Тем временем ронины собрались у могилы князя Асано. Из-за ограды доносился гул роящейся толпы, но во двор храма уже вернулась тишина. То была особая тишина — более глубокая, чем прежде. Из главного корпуса храма не слышно было голосов, вторящих сутры. Монахи тоже, казалось, прониклись суровой торжественностью момента: возвращаясь через двор в свои кельи, они старались ступать осторожно и не стучать деревянными сандалиями.
На влажной земле, только что сбросившей снежный покров, резвились воробьи. Небо сияло прозрачной синевой, будто залитое лазурной краской, и на его фоне громадной плавной дугой маячила кровля главного павильона храма. На коньке двускатной кровли оживленно ворковала пригревшаяся на солнце стайка голубей. Каждый листок в кронах деревьев купался в солнечных лучах, а внизу, под деревьями, на кладбище еще лежал снег.

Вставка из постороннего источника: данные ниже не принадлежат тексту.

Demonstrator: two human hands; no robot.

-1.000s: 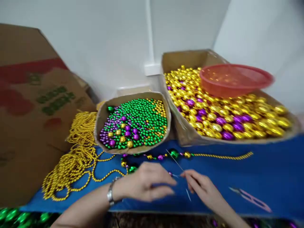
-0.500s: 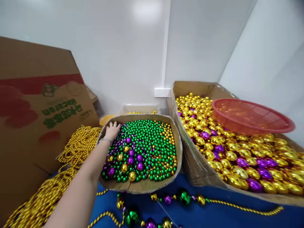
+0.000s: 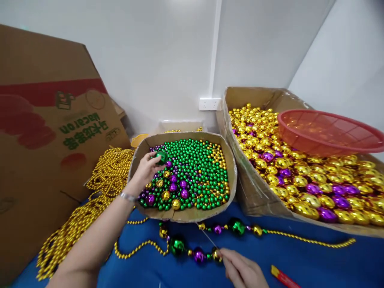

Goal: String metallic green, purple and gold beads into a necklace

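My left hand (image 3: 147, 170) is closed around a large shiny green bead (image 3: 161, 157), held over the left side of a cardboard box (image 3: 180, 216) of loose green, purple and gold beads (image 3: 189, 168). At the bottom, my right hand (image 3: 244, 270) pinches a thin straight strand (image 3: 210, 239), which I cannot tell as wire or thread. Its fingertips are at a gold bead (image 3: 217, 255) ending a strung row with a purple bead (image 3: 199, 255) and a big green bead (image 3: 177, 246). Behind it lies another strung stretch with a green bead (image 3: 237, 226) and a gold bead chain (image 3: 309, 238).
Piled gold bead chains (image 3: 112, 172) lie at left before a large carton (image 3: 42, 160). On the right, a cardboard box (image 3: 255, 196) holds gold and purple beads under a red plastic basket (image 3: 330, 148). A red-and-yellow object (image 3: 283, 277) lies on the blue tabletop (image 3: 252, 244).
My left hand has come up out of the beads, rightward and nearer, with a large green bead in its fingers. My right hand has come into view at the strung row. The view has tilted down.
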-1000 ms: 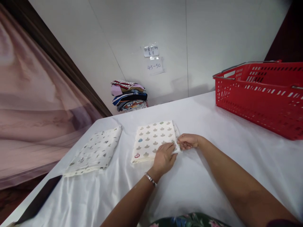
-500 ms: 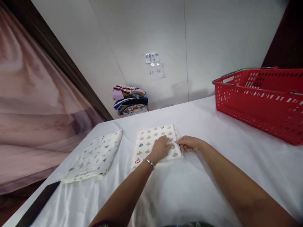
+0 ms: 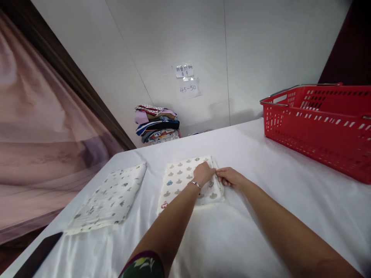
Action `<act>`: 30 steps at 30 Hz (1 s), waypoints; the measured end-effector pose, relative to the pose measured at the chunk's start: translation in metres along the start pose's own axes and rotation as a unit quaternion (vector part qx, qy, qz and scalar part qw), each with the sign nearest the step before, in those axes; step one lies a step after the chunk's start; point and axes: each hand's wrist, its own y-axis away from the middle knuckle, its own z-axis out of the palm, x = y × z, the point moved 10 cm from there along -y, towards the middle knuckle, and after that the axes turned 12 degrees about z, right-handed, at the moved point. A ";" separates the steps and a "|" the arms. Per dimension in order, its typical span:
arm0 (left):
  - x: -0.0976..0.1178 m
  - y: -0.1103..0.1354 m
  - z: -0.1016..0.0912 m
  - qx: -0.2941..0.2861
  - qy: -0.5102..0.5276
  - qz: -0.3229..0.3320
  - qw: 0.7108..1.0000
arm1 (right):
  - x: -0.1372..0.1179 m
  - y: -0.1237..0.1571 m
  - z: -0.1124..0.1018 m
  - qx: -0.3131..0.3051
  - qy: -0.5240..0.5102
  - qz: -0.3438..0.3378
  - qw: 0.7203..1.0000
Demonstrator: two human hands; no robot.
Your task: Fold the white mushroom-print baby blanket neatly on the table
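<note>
A folded white cloth [image 3: 178, 181] with a mushroom print lies flat in front of me on the white-covered table. My left hand [image 3: 203, 172], with a bracelet at its wrist, has moved to the cloth's right side, its fingers curled at the edge. Pinching that same right edge is my right hand [image 3: 228, 177], its fingers closed on the fabric. The two hands nearly touch there. Left of them lies a second folded white cloth [image 3: 111, 199] with small dark prints, touched by neither hand.
A red plastic basket [image 3: 313, 135] with metal handles stands at the table's right. Beyond the far edge is a stack of folded fabrics [image 3: 158, 123] by the wall. A dark flat object [image 3: 39, 255] lies at the near left corner, beside a pink curtain [image 3: 49, 135].
My left hand has slid right from the middle of the mushroom-print cloth to its right edge, its fingers now curled. My right hand stays at that edge. The view has shifted slightly.
</note>
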 end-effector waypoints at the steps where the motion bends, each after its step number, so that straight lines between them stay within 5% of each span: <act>1: -0.003 -0.001 0.001 -0.003 0.011 -0.002 1.000 | 0.000 0.000 0.000 0.004 0.005 0.001 1.000; 9: -0.022 -0.007 0.010 -0.005 0.091 0.004 0.996 | 0.000 -0.002 -0.004 0.075 0.069 0.000 0.995; 17: -0.031 -0.002 0.019 -0.011 0.180 -0.021 0.983 | -0.023 0.009 -0.017 0.199 0.150 -0.095 0.964; 30: -0.032 0.001 0.013 0.014 0.182 -0.027 0.983 | -0.030 0.010 -0.007 0.218 0.255 -0.118 0.935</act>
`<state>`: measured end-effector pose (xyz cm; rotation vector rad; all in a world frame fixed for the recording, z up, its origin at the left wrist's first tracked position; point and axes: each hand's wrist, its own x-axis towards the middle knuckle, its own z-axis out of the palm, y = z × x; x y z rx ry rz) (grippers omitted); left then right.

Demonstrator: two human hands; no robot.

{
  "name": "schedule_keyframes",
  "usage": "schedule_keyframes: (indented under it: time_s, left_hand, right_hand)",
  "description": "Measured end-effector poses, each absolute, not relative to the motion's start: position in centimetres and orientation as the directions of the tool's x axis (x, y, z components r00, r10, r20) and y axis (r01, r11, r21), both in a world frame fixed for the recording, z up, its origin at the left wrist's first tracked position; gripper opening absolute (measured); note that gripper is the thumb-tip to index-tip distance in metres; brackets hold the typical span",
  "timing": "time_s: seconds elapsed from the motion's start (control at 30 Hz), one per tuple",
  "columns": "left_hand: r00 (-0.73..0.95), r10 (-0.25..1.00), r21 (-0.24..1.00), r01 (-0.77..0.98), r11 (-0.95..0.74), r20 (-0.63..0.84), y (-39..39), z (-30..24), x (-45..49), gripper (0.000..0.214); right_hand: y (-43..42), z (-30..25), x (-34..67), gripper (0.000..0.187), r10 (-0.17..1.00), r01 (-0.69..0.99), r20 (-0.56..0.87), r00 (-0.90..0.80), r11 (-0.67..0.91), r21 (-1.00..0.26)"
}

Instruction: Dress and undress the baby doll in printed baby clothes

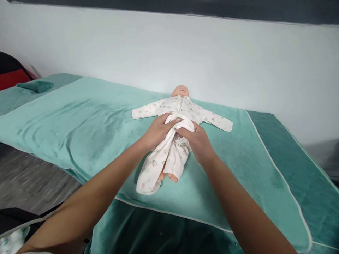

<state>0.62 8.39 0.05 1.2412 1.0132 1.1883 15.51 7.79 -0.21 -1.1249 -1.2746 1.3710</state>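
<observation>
A baby doll (180,90) lies on its back, head toward the wall. It wears a white printed baby top (169,106) with both sleeves spread out sideways. White printed baby pants (153,169) cover its legs, and its feet show near the hems; one pant leg reaches past the foot. My left hand (160,130) grips the waistband of the pants from the left. From the right, my right hand (194,141) is closed on the same waistband, thumb on top. The fabric is bunched between both hands, over the doll's lower body.
A light green blanket (92,116) with pale edging covers the bed beneath the doll. Darker green fabric (299,169) shows at the right and front. The white wall (169,49) stands behind. Something red and black (12,76) is at far left, above the grey floor (34,180).
</observation>
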Motion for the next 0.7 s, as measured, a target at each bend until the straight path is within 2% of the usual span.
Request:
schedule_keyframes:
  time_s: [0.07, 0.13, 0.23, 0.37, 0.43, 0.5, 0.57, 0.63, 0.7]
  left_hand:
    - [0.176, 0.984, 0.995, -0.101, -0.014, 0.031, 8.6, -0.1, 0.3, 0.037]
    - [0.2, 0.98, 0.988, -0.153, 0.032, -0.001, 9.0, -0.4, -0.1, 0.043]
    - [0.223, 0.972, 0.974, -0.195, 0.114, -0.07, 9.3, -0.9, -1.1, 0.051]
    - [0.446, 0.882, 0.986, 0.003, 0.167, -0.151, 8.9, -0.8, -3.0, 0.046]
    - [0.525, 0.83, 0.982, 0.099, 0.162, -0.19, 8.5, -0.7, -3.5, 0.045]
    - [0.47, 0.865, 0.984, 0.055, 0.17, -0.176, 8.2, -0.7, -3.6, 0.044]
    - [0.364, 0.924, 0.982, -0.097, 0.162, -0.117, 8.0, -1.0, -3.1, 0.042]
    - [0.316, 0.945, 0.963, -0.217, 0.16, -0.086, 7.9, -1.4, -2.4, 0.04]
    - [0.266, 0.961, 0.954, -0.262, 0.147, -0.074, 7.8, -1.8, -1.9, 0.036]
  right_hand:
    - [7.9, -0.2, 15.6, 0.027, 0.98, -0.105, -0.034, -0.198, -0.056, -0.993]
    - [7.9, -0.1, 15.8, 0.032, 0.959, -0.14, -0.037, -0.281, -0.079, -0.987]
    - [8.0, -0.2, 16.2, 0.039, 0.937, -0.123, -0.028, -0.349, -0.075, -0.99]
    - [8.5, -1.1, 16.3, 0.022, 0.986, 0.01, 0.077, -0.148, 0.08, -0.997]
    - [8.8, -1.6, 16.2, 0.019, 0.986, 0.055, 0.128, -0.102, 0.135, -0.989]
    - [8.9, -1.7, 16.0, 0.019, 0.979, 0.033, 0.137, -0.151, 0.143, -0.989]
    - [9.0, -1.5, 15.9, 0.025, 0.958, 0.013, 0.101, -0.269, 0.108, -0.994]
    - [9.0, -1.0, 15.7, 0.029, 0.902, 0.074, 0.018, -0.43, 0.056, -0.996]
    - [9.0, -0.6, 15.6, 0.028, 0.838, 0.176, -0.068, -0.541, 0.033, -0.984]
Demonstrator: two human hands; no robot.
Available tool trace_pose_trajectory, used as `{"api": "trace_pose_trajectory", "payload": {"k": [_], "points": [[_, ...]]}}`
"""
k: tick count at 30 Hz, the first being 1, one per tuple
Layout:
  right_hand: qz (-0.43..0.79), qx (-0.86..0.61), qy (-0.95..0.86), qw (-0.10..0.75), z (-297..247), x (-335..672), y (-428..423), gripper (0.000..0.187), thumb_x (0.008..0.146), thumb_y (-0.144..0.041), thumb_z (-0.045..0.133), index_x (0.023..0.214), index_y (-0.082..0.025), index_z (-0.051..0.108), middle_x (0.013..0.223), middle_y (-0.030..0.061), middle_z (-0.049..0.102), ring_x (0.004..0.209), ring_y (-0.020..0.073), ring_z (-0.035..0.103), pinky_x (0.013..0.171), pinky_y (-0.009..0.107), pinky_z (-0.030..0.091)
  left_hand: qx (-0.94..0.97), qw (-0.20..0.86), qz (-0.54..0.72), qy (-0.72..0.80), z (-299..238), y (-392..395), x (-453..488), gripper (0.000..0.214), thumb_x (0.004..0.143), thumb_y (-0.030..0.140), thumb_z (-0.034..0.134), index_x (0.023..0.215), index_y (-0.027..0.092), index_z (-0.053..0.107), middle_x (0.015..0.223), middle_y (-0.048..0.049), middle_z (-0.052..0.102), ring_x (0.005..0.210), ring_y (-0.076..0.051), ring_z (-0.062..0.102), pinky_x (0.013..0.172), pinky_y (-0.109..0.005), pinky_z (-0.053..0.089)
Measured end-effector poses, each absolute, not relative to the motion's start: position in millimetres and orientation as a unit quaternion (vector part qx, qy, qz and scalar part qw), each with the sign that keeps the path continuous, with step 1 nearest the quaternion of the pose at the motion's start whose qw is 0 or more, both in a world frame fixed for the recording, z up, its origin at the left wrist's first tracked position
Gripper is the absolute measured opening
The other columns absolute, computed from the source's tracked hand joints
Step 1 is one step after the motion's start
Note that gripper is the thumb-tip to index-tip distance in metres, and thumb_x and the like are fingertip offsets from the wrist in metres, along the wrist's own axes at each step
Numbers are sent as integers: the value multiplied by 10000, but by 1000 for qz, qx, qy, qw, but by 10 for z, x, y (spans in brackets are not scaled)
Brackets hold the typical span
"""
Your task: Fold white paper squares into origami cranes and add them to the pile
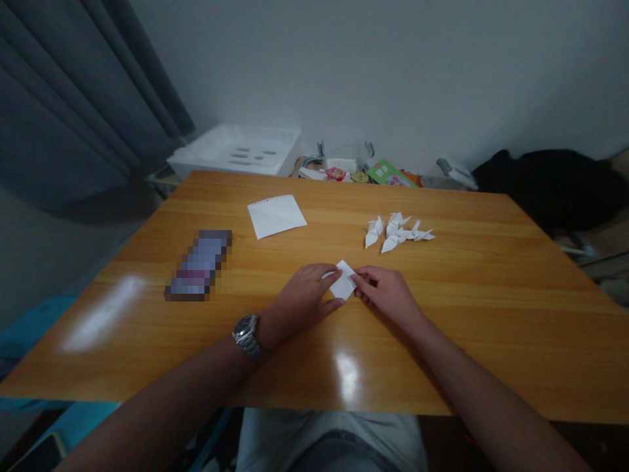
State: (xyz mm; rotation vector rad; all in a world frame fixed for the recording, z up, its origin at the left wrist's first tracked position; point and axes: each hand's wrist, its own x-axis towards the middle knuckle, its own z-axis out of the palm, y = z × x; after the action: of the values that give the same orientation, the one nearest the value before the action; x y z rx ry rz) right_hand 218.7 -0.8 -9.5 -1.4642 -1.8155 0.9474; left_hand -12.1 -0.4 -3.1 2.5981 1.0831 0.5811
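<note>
Pinching a small folded white paper square (343,280) between left hand (299,298) and right hand (386,295), both narrow at opposite edges, grip even, just below the folded paper cranes (398,233) on the wooden tabletop (442,354).

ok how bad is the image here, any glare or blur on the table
Head view: dim overall; the wooden table carries two glare patches, one at its left, one just below the folded white paper held by the left hand and right hand; a pixelated block hides whatever lies there; the wide lens bows the table edges.
</note>
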Motion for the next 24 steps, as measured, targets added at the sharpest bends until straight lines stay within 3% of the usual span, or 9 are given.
{"api": "trace_pose_trajectory", "payload": {"k": [3,10,16,19,21,24], "points": [[295,-564,-723,269,-65,2194,-7,299,967,-439,585,950,-206,772,653,17,730,562,178,650,572,285,461,898,127,202,371,-57,11,-138,552,941,402,664,1426,173,536,1417,-147,582,1286,-308,545,1122,-495,432],[180,-524,-786,274,5,2289,38,276,948,-361,637,1137,-203,762,1036,106,754,937,260,692,848,394,543,907,98,187,363,-87,104,-196,445,917,126,558,1355,171,623,1393,-148,595,1273,-285,549,1113,-488,442],[173,-400,-864,254,-32,2330,62,349,946,-286,643,1290,-265,702,1415,112,633,1300,296,580,1113,540,445,915,110,161,354,-124,148,-238,530,914,42,478,1419,182,556,1432,-135,594,1353,-260,528,1181,-540,371],[192,-393,-873,214,-48,2328,48,393,952,-305,639,1338,-244,675,1432,137,621,1348,305,559,1140,560,426,910,114,186,353,-125,135,-241,461,944,86,498,1389,171,582,1418,-154,601,1335,-261,544,1149,-516,419],[198,-398,-874,198,-48,2329,40,416,952,-322,644,1358,-233,662,1430,146,621,1349,305,562,1143,548,432,905,120,202,354,-117,121,-241,416,973,204,564,1388,170,585,1403,-158,605,1303,-272,561,1121,-493,452],[204,-400,-873,189,-36,2331,33,421,950,-324,652,1360,-228,660,1446,145,609,1348,299,566,1138,523,447,902,130,201,360,-102,106,-240,506,944,360,666,1407,178,571,1411,-149,596,1294,-290,559,1122,-482,452]]}}
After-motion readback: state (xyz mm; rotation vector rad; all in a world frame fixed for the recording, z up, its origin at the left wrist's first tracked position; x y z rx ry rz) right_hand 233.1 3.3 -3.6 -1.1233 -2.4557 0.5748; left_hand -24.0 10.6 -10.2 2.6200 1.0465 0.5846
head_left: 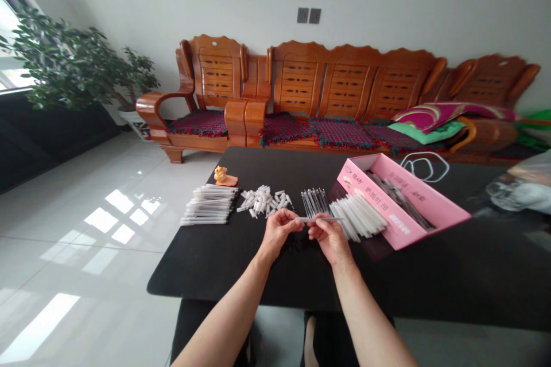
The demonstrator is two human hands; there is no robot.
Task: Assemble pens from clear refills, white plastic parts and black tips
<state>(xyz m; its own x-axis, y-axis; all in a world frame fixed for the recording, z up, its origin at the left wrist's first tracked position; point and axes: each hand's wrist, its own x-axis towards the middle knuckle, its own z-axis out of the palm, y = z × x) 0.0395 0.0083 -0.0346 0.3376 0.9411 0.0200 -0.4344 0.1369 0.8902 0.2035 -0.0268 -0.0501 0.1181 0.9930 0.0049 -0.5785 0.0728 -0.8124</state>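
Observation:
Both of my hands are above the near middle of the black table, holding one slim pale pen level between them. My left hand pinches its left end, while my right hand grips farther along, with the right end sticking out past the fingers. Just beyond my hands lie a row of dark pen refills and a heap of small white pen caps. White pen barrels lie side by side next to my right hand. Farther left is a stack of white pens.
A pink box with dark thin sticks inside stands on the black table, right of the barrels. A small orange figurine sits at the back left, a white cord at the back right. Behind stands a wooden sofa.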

Недоставало только троих: Тюдзаэмона Ёсиды и Сукээмона Томиномори, которые давеча отправились с объяснительной запиской к омэцукэ Сэнгоку, да сбежавшего после штурма Китиэмона Тэрасаки. Остальные сорок четыре ронина были на месте. Опустив головы, в суровом и торжественном безмолвии, склонив головы, стояли они на кладбище. Перед ними была гробница их господина. Как, бывало, когда-то рассаживались они в главном зале замка Ако, так сейчас под лазурным небосводом самураи опустились на колени и расселись по чину, ожидая указаний своего предводителя. Наконец-то они здесь! За последние два года, полные невзгод и испытаний, каждый час был наполнен трепетным ожиданием этого мига — и теперь, когда желанный миг настал, они не могли не испытывать всепоглощающего радостного трепета.
То же чувство переполняло и Кураноскэ.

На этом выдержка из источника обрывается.